McClure's Claim in the North-West Passage (1975)
The day after Pym’s arrival at the ship, McClure left to meet Captain Kellett at Dealy Island, which he did twelve days later. He meant to make arrangements to send his sick men back to England. He had no intention of going there himself. He had seen the North-west Passage and he was determined, if he could, to sail his ship through it! At the worst, he would wait through another winter and then go eastwards on foot to a place from the coast of North Somerset where he knew that ample supplies existed. From there, with luck, he would pick up a whaler that would take him home or, failing that, he would wait for a new relief expedition to come. He drafted a letter to the Admiralty announcing that, among other things, he had discovered ‘the accurate knowledge of that Passage between the Atlantic and Pacific Ocean, which for so many hundred years has baffled maritime Europe.’ He would sail through the channel he had found. Captain Kellett, however, took a different view. He saw the ravages of scurvy among the sick men from the Investigator and ordered a medical inspection of all the crew. The doctors found that all but two of them showed symptoms of the disease. With bitterness in his heart, McClure was forced to abandon his plan. The stores in the Investigator were put ashore, in the hope that they would be useful to the lost Captain Collinson should he pass that way. The colours were nailed to the ship’s masthead. Then she was abandoned.

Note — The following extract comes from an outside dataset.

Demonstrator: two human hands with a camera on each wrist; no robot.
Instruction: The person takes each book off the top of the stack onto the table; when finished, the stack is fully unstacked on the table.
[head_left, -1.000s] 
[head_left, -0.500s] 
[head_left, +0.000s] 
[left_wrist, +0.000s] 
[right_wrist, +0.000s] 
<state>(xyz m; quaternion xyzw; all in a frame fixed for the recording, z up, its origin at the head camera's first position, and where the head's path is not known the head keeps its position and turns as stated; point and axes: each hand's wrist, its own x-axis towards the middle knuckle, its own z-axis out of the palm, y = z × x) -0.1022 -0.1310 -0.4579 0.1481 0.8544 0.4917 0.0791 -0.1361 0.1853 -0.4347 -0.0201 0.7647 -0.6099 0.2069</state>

By the time McClure returned to England at the end of September, the public was informed that he had found the North-west Passage. He was promoted to Captain and given a knighthood. There was, however, another question. Should he be given the reward which Parliament had earmarked for the discoverer of the Passage? The bodies of four white men had been found near the mouth of the Great Fish River (the Back River) four years earlier. They must have belonged to Franklin’s expedition. In that case, they must have completed the circle of sea communication between Barrow Strait and the open waters along the mainland coast which overland explorers had found. Should not their families be given the prizes? Lady Franklin, whose opinion in these matters was heard with deep respect, said she thought that her husband had found another, and more navigable, channel than McClure’s, but that McClure was the first who had his individual way from one ocean to the other. This, she said, might not be the object which had ‘engaged the attention of the civilized world for centuries’ but it was a distinction of which any man might be proud. After this nicely balanced verdict, Parliament voted McClure £10,000. So the riddle of the centuries had at last been solved – or had it? For, after all, the first explorers had gone out to find a commercially viable route. Apparently it did not exist. Later, they had searched for a navigable passage. And, so far, nobody had navigated it!